Rescue crews work to free a pilot from the motorised glider that came down at Tyagarah Airfield on Saturday morning. The 58-year-old was flown to Princess Alexandra Hospital in Brisbane in a stable condition, suffering from suspected spinal injuries.
Rescue crews work to free a pilot from the motorised glider that came down at Tyagarah Airfield on Saturday morning. The 58-year-old was flown to Princess Alexandra Hospital in Brisbane in a stable condition, suffering from suspected spinal injuries.
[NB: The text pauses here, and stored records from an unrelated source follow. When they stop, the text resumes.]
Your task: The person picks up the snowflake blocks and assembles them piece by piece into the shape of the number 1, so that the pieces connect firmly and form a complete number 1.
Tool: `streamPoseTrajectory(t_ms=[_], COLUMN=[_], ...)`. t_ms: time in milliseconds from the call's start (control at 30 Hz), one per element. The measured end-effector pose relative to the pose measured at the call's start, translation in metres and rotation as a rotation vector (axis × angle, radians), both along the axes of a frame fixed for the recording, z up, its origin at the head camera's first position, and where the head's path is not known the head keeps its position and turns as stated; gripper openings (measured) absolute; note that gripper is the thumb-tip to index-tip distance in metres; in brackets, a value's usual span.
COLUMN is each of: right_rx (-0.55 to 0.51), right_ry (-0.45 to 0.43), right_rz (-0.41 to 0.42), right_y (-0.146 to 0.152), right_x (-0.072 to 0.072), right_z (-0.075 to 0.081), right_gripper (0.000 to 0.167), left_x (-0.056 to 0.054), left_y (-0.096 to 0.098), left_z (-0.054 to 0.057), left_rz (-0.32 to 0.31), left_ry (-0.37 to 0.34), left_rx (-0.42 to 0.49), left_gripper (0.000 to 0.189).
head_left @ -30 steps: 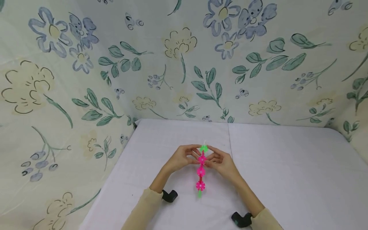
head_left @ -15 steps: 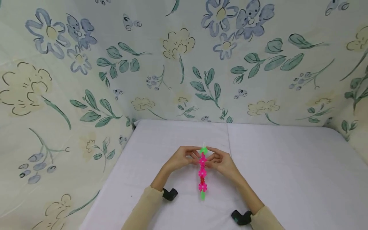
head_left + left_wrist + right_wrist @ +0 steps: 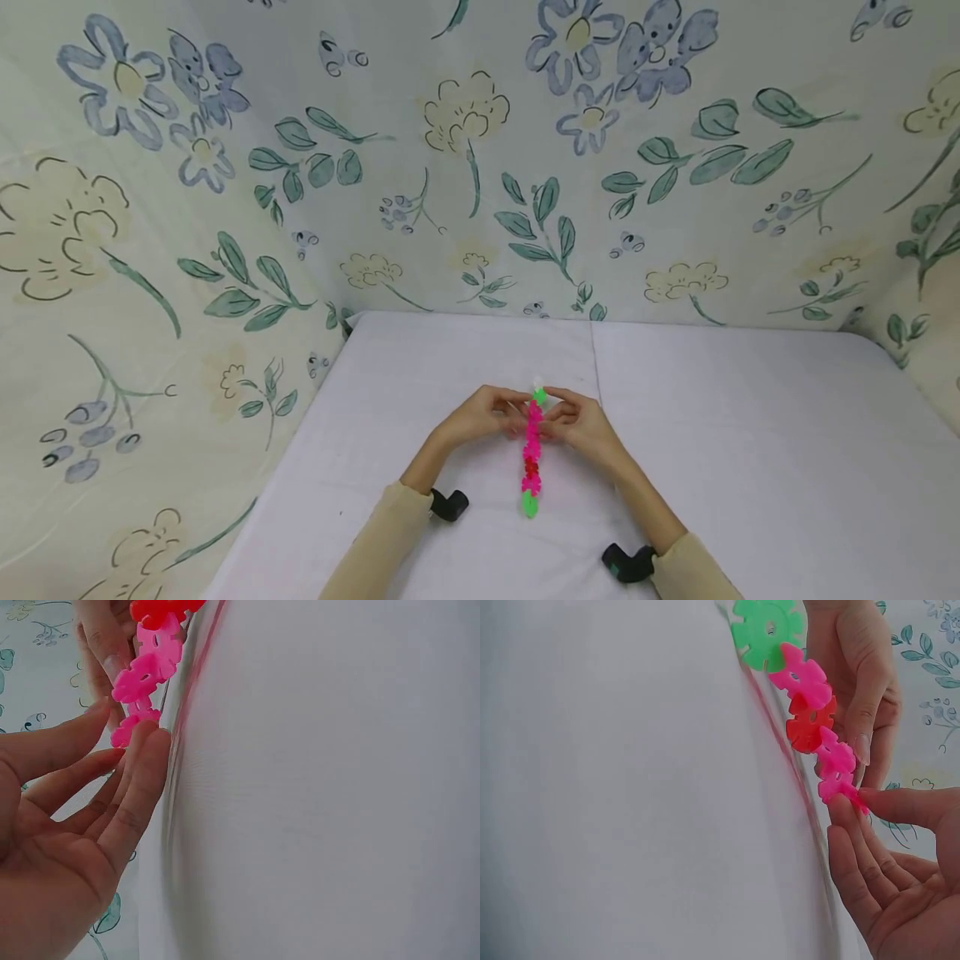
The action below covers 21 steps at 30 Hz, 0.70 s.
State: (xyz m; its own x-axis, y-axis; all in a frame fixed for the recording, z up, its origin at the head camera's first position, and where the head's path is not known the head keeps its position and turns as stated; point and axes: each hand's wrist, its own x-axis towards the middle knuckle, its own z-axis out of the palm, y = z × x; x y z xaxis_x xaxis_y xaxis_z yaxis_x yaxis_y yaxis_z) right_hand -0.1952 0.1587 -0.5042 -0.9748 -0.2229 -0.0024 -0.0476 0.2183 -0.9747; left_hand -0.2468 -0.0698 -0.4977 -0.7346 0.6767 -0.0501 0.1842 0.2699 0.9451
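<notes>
Slotted plastic snowflake discs in pink, red and green are joined into a narrow chain (image 3: 532, 450), which runs toward me between the two hands. A green disc (image 3: 769, 634) ends its near side. At the far end is another green disc (image 3: 539, 397), with a whitish piece (image 3: 537, 382) just beyond it. My left hand (image 3: 483, 414) holds the far part from the left with thumb and fingers. From the right, my right hand (image 3: 585, 429) pinches the same part; in the right wrist view its thumb and fingertips meet at a pink disc (image 3: 836, 786). Fingers partly hide the joints there.
A white cloth covers the table (image 3: 750, 450), with a crease running back from the middle. Floral fabric (image 3: 465, 167) hangs behind and at the sides. Black curved pieces (image 3: 450, 505) sit at both wrists by the beige sleeves (image 3: 378, 542).
The chain has turned about its length, so its pink discs now show more edge-on and the near green disc shows broader. The left hand has shifted slightly right; both hands stay at the far end.
</notes>
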Motion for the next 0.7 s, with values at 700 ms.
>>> streamPoseTrajectory(t_ms=[700], right_rx=[0.071], right_ry=[-0.045], right_rz=[-0.009], right_y=[-0.003], right_x=[-0.006], right_z=[0.004], right_gripper=[0.064], left_x=[0.01], left_y=[0.004], left_z=[0.011], left_rz=[0.018], left_ry=[0.089], left_rx=[-0.197], left_gripper=[0.066])
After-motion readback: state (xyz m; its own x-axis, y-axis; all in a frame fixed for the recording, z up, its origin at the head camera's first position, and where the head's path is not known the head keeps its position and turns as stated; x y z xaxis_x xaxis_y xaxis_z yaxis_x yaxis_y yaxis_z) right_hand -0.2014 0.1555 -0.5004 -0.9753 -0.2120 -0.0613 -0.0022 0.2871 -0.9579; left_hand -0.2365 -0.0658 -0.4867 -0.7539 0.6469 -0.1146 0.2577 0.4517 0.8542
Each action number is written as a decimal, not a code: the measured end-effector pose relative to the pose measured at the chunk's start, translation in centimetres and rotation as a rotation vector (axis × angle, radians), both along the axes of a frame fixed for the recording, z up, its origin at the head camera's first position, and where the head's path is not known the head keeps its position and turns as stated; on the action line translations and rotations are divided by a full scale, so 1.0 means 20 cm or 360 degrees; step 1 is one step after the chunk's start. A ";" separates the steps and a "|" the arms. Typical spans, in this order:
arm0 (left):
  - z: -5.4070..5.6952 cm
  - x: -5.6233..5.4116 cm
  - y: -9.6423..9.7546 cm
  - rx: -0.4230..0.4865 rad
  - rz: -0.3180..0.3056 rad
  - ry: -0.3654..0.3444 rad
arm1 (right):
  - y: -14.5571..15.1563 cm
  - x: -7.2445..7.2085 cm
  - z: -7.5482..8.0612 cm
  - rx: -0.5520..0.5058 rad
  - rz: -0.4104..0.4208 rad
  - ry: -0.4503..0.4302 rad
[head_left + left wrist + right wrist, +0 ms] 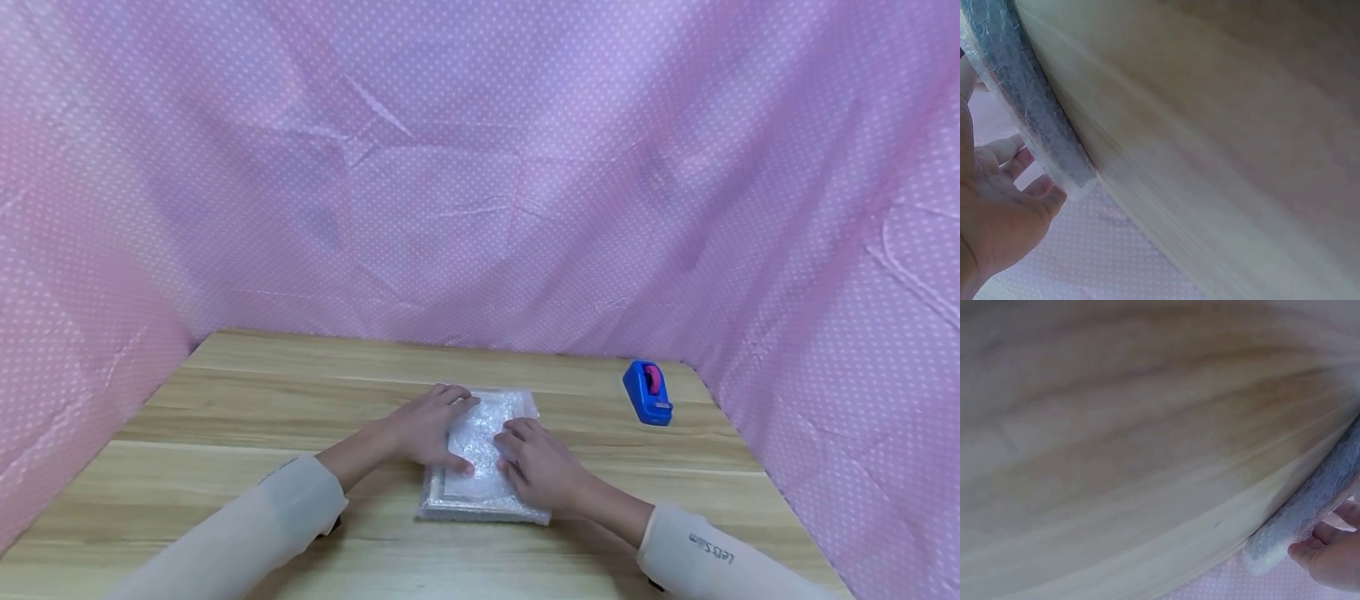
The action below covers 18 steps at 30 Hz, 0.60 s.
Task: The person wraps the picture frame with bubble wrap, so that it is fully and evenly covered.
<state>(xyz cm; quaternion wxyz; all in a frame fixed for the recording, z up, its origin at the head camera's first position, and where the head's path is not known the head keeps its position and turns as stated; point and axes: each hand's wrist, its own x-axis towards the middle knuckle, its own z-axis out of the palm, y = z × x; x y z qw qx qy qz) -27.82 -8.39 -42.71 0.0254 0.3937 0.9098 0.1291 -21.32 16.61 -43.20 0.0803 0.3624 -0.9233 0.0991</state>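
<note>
A flat rectangular package in bubble wrap [487, 510] lies on the wooden table, with a pale frame-like border showing through the clear wrap near its front edge. My left hand [431, 427] rests on its left side, fingers spread and thumb on the top face. From the right, my right hand [546, 467] lies over the package's right side, its fingertips on the wrap near the middle. In the left wrist view the package's wrapped side [1029, 94] stands beside my relaxed fingers. The right wrist view shows fingertips at the edge of the bubble wrap [1304, 512].
A blue tape dispenser [648, 393] with a pink roll stands at the back right of the table [247, 400]. Pink polka-dot cloth [480, 183] hangs behind the table and along both sides.
</note>
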 end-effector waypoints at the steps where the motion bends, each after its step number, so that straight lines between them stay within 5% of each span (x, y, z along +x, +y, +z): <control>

Glider snaps in two after crashing

TWO pilots were lucky to escape with their lives after their motorised glider nose-dived into a creek at Tyagarah over the weekend.

It is understood the glider was approaching Tyagarah Airstrip from the ocean about 11am on Saturday when it clipped trees or dunes, spun in the air, and pitched towards the ground, landing hard on the bank of a creek.

The glider was snapped in two by the impact, the front end of the aircraft coming to rest precariously on the creek bank.

Police said one of the pilots, a 54-year-old Cudgera man, managed to free himself from the aircraft and alert emergency services, but his 58-year-old Ocean Shores co-pilot was trapped for more than an hour while Westpac Rescue Helicopter paramedics, Byron Bay ambulance paramedics and members of the Brunswick Valley Volunteer Rescue Association worked to free him.

The trapped man was airlifted to Lismore Base Hospital with suspected spinal, chest and leg injuries, and then transferred to Brisbane's Princess Alexandra Hospital. The other man was taken to the Tweed Hospital with lower back and chest injuries.

Both are understood to be associated with the Byron Bay Gliding club.

The club's chief flying instructor was overseas in France and not available for comment yesterday.

On its website the club boasts a fleet of powered gliders and services, including joyflights, trial instructional flights and courses 'designed to take the new pilot to solo stage in the shortest possible time'.

The website also lists safety as the club's number one priority with no crashes recorded.

Saturday's crash occurred on the eastern side of the airfield, about 70m into the bush. At the time of the crash the skies were clear and only a light wind was blowing from a south to south-westerly direction.

Tweed-Byron Local Area Command police, who attended the scene of the crash, are investigating, along with the Australian Transport Safety Bureau.